В господствующем сознании – и литературном, и общественном – идея семьи являлась как-то очень узко и однобоко. Она существовала в виде простаковской любви к своему великовозрастному дитяти, желания пособить ему всеми средствами, годными и негодными. Или в виде фамусовского протекционизма с почти рефлекторной установкой на то, чтобы «порадеть родному человечку» в ущерб, конечно, не своему и «неродному». Или в виде скромной (и, естественно, вызывающей у нас глубокое сочувствие) мечты Евгения из пушкинского «Медного всадника» – о «приюте смиренном и простом», с Парашей, с «ребятами», с кой-каким достатком и доступным «местечком».
В первых двух случаях – простаковском и фамусовском – чувство семейное воздвигалось на резком противопоставлении своего и чужого. Оно было откровенно эгоистично, порою нагло, нередко агрессивно, влекло за собой несчастия и беды.
И потому в иерархии человеческих переживаний чувство родственное и семейное обычно занимало низшие ступени, чуть ли не приравнивалось к животному инстинкту. «Отец любит свое дитя, мать любит свое дитя, дитя любит отца и мать. Но это не то, братцы; любит и зверь свое дитя…»

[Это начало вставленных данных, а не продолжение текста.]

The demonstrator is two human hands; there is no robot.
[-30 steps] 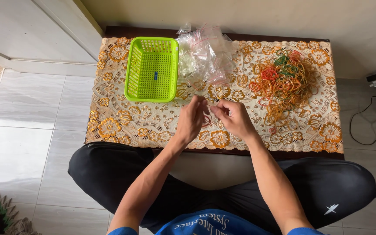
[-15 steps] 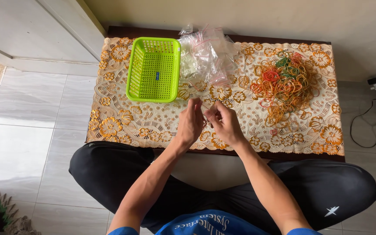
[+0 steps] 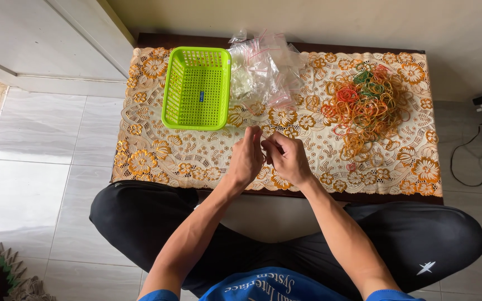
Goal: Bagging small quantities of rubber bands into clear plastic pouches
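Low wooden table with an orange floral lace cloth [image 3: 157, 161] leaves bare cloth at nine o'clock of the hands. Left hand [image 3: 246, 159] and right hand [image 3: 288, 159] meet near its front edge — fingers pinched together, whatever they hold too small to tell.

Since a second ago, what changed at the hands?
Little: left hand and right hand stay pressed together mid-table, fingertips working something too small to tell. Green plastic basket, clear plastic bags and pile of coloured rubber bands haven't moved.
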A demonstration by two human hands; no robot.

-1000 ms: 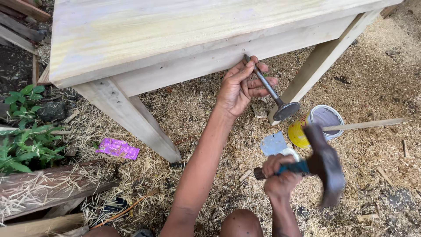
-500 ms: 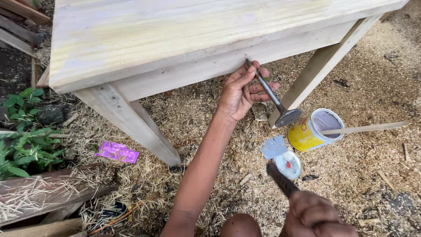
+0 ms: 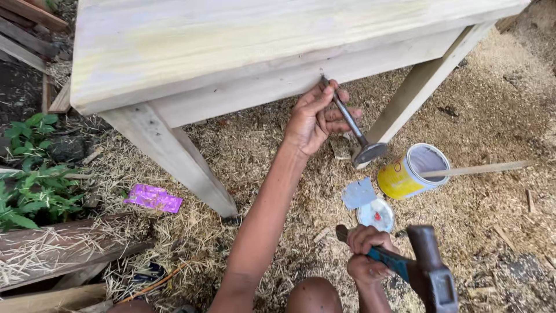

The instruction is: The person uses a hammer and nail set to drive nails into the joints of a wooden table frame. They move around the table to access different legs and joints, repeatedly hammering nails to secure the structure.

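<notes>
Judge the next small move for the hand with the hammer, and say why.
Probably swing the hammer onto the flat round head of the metal punch. The left hand holds the punch with its tip against the table's side rail, while the right hand has the hammer drawn back, clear of the punch.

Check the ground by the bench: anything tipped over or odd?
Yes: the yellow tin lies on its side on the sawdust, open mouth sideways, a wooden stick poking out. Its round lid lies loose nearby. No spill visible.

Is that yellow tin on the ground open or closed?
Open: the yellow tin lies tipped, mouth showing, round lid beside it.
</notes>
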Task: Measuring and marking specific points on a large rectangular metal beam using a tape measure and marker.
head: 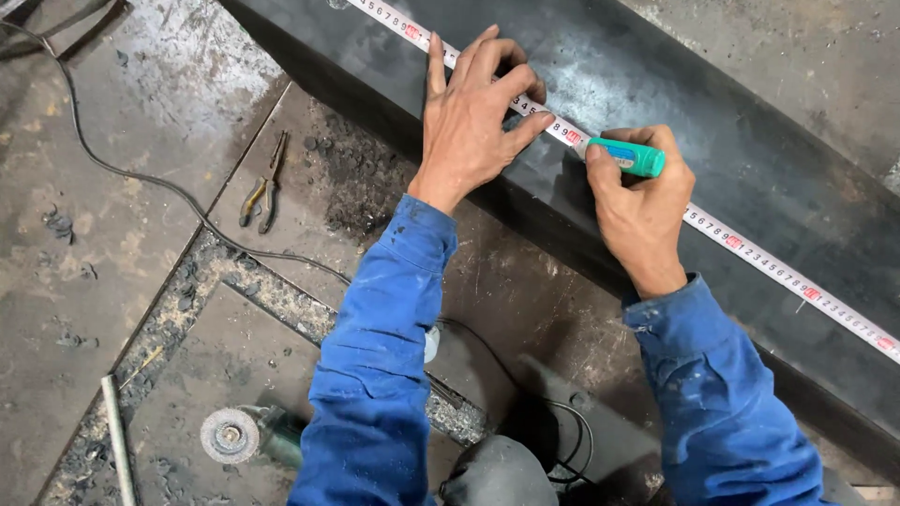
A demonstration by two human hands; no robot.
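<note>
Dark steel beam (712, 112) lying diagonal over a dirty metal floor (112, 141), white measuring tape (769, 262) stretched along it, left hand (469, 117) pressing the tape with fingers spread, right hand (642, 201) clamped on a green marker (630, 156) touching the tape, pliers (264, 192), black cable (141, 176), angle grinder (246, 435) below.

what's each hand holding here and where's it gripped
Right hand grips a green marker around its barrel. Left hand holds nothing, pressing the tape measure flat on the steel beam.

A long dark steel beam (712, 122) carries a white measuring tape (778, 267) stretched along its near edge. The grimy metal floor (112, 141) below holds pliers (264, 186), a black cable (141, 176), a thin rod (117, 436) and an angle grinder (246, 436).
</note>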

Господствовавшие литературные направления также мало способствовали возвышению идеи семьи. В классицизме общее доминировало над частным и личным. Романтизм открыл литературе внутреннего человека со всем богатством, со всей тонкостью его душевной жизни. (Вспомним слова Жуковского, сказанные дочери Карамзина о ее отце, а в конечном счете и о самом себе: «Все для души, сказал отец твой несравненный; В сих двух словах открыл нам ясно он И тайну бытия, и наших дел закон…»). Но душа человеческая интересовала романтиков своими неясными порывами, таинственными переживаниями, тонкими переливами настроений, стремлением к неземному. Идея семьи показалась бы им, по крайней мере большинству из них, слишком грубой и прозаичной. Семейное чувство проигрывало в их глазах перед общностью, основанной не на кровном, а на душевном и идейном родстве. Отсюда культ дружбы, утверждаемой как прямо, так и способом от противного. В первом случае прославлялось бескорыстие и высокость дружеского союза, благо взаимопонимания; во втором – с горечью обличались измена и вероломство ложного друга, свидетельствующие о глубоком разладе в самих основах человеческого существования.

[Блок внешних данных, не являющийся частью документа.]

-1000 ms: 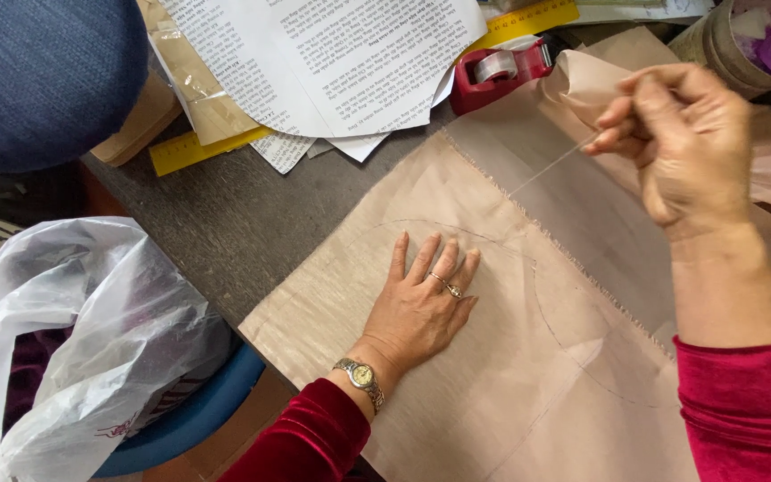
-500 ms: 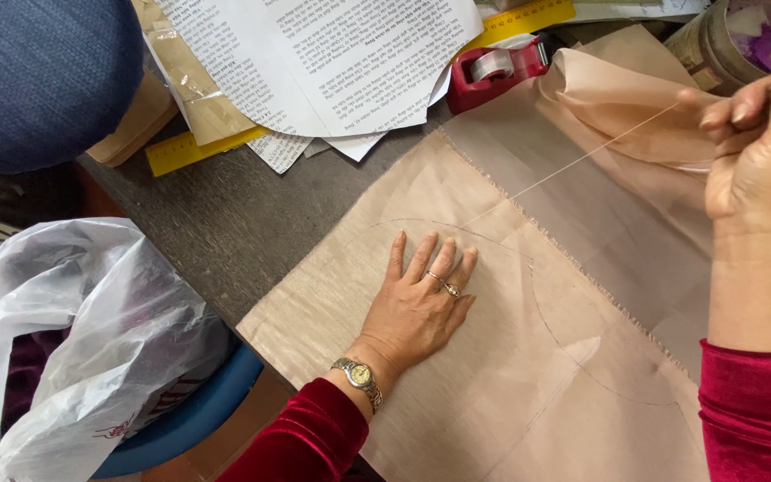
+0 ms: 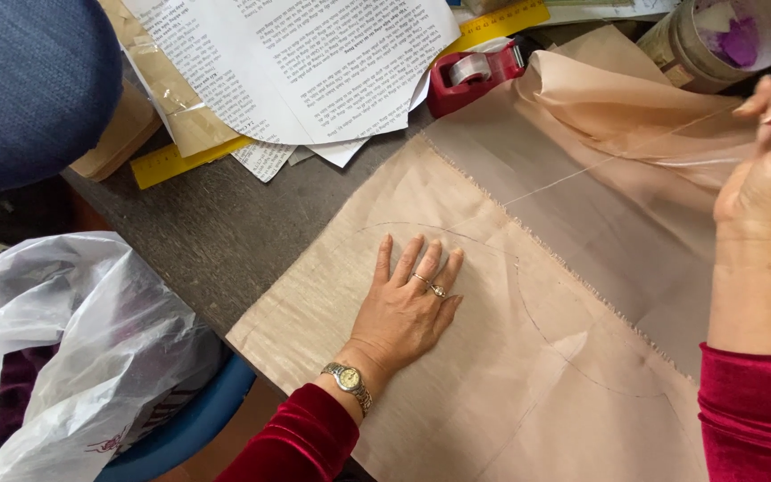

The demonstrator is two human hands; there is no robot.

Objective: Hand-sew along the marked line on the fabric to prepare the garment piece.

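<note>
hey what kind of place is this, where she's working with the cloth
Probably a sewing or tailoring table: peach fabric with a drawn curve lies under the left hand, the right hand pulls a thread, and a yellow ruler lies nearby.

A dark grey-brown table (image 3: 216, 228) fills the middle of the view, its top matte and evenly lit by soft light with only faint shadows. Along the far edge lies clutter — printed paper sheets (image 3: 314, 62), brown paper (image 3: 158, 80), a yellow ruler (image 3: 176, 162), a red tape dispenser (image 3: 475, 76) and a round container (image 3: 716, 40) with something purple inside. At the upper left sits a blue padded chair back (image 3: 29, 85); below it, a white plastic bag (image 3: 64, 348) rests on a blue seat (image 3: 194, 424) — just beside the table's near edge
</note>
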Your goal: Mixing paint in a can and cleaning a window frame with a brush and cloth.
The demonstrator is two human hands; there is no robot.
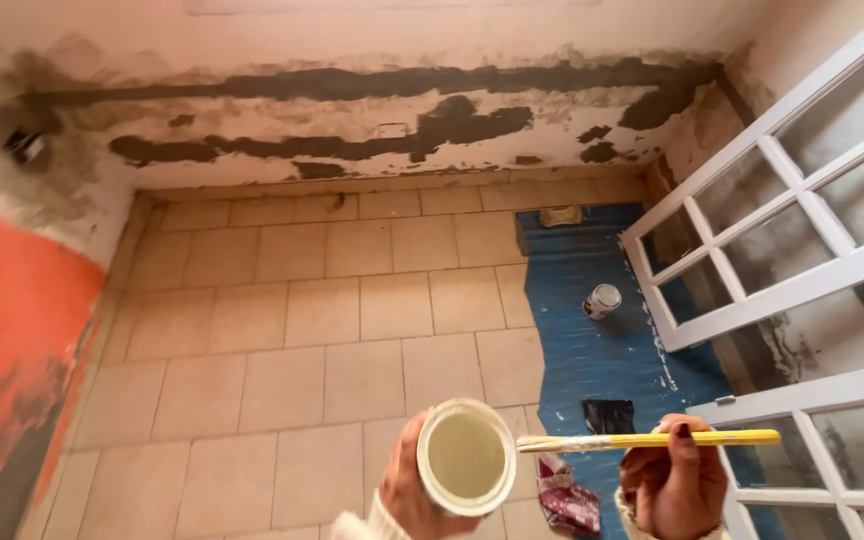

У Аксаковых идея семьи выразилась широко и человечно. Оказалось, можно любить своих и при этом желать добра и счастья другим. Больше того, семейные отношения освятились высшим смыслом – проникались взаимоуважением, интеллектуальным единомыслием или по крайней мере созвучием, подкреплялись общими идеалами гуманности и просветительства. Словом, «личная жизнь» Аксаковых невольно приобретала общественное значение. Пока лишь практическое, «наглядное», личное. А позднее, с появлением автобиографических произведений Сергея Тимофеевича, и литературное.
Глава девятая
Московский житель
Материальные обстоятельства семьи не поправились, и Аксаковы решили оставить деревню. Нужен был постоянный заработок. Стосковался Сергей Тимофеевич и по литературному общению, по театру.
В сентябре 1826 года все семейство, включая шестерых детей – Костю, Гришу, Ваню, Мишу, Веру и Олю, – выехало в Москву. 8 сентября они миновали заставу. Сразу почувствовался контраст тихой сельской жизни и городской суеты, шума, кипения страстей. «В эту минуту, – писал Сергей Тимофеевич, – с особенной живостью представилась мне недостаточность вещественных средств моих и все последствия такого неосновательного поступка».
Но решили назад не возвращаться. Сергей Тимофеевич навсегда стал московским жителем.
Лишь наездом, всего раза три навещал он потом родные места, Надежино.
В Москве царило необычное возбуждение, бросалось в глаза многолюдство, обилие знатных персон, военных. Только что в Кремле состоялась коронация Николая I; незадолго перед тем все узнали о расправе над декабристами – о казни пяти, о высылке десятков других, не говоря уже о расправе над сотнями и тысячами солдат. Новый император взошел на трон по трупам и крови лучших своих соотечественников.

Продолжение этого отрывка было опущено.